Exercise: Please retype all the data below exactly, line for line.

(Entries taken from a collection)
:::::

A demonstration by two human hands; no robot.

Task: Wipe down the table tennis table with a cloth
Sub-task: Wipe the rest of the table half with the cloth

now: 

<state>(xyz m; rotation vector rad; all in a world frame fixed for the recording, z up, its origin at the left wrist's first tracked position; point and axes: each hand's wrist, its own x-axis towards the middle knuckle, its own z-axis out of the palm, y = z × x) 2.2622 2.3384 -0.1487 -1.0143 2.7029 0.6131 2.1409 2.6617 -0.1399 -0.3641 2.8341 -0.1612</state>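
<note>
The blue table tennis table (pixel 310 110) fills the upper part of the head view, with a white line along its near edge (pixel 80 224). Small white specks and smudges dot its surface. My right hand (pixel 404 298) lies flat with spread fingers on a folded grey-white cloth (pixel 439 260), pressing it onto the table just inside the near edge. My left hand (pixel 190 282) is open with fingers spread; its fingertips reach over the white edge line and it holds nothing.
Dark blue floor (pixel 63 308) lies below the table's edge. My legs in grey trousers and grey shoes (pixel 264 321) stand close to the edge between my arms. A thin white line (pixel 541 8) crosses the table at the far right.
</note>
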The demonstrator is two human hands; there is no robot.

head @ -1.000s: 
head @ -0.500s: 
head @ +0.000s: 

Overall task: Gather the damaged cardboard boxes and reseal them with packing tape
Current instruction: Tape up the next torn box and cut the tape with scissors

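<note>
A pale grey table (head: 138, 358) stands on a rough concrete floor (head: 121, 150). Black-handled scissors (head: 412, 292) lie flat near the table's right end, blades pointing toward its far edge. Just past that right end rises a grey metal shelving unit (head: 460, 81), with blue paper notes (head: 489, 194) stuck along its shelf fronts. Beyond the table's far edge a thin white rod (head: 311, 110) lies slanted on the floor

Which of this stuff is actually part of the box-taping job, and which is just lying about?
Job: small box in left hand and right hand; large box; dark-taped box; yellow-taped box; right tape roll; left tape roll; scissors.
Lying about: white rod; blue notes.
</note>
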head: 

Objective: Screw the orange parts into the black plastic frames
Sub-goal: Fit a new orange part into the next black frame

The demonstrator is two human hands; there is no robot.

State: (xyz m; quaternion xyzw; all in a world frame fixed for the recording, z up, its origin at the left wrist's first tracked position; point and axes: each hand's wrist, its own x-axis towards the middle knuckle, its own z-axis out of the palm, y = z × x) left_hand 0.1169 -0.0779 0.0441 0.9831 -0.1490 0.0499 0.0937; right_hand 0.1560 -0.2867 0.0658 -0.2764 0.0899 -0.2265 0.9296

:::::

Finished task:
A demonstration by two human hands; no robot.

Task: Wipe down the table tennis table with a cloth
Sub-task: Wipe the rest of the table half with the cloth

now: 

<state>(xyz m; rotation vector rad; all in a world frame fixed for the recording, z up, its origin at the left wrist's first tracked position; point and axes: each hand's wrist, its own x-axis towards the middle knuckle, its own z-axis out of the palm, y = z × x) 2.2622 2.3384 -0.1487 -1.0143 2.7029 0.6131 2.1409 2.6617 -0.1399 -0.3641 2.8341 -0.1612</state>
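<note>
The blue table tennis table (pixel 310 110) fills the upper part of the head view, with a white line along its near edge (pixel 80 224). Small white specks and smudges dot its surface. My right hand (pixel 404 298) lies flat with spread fingers on a folded grey-white cloth (pixel 439 260), pressing it onto the table just inside the near edge. My left hand (pixel 190 282) is open with fingers spread; its fingertips reach over the white edge line and it holds nothing.
Dark blue floor (pixel 63 308) lies below the table's edge. My legs in grey trousers and grey shoes (pixel 264 321) stand close to the edge between my arms. A thin white line (pixel 541 8) crosses the table at the far right.
</note>
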The demonstrator is two human hands; there is no robot.

head @ -1.000s: 
head @ -0.500s: 
head @ +0.000s: 

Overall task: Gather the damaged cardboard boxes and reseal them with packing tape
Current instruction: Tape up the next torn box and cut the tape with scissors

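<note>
A pale grey table (head: 138, 358) stands on a rough concrete floor (head: 121, 150). Black-handled scissors (head: 412, 292) lie flat near the table's right end, blades pointing toward its far edge. Just past that right end rises a grey metal shelving unit (head: 460, 81), with blue paper notes (head: 489, 194) stuck along its shelf fronts. Beyond the table's far edge a thin white rod (head: 311, 110) lies slanted on the floor

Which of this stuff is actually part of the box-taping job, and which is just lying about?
Job: small box in left hand and right hand; large box; dark-taped box; yellow-taped box; right tape roll; left tape roll; scissors.
Lying about: white rod; blue notes.
</note>
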head: 

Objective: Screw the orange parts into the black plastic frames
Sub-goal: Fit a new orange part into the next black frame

The demonstrator is two human hands; there is no robot.

State: (xyz m; quaternion xyzw; all in a world frame fixed for the recording, z up, its origin at the left wrist's first tracked position; point and axes: each hand's wrist, its own x-axis towards the middle knuckle, its own z-axis out of the palm, y = z × x) left_hand 0.1169 -0.0779 0.0441 0.9831 -0.1490 0.0499 0.0937; right_hand 0.1560 -0.2867 0.0658 -0.2764 0.0899 -0.2265 0.9296

The complete answer has been presented.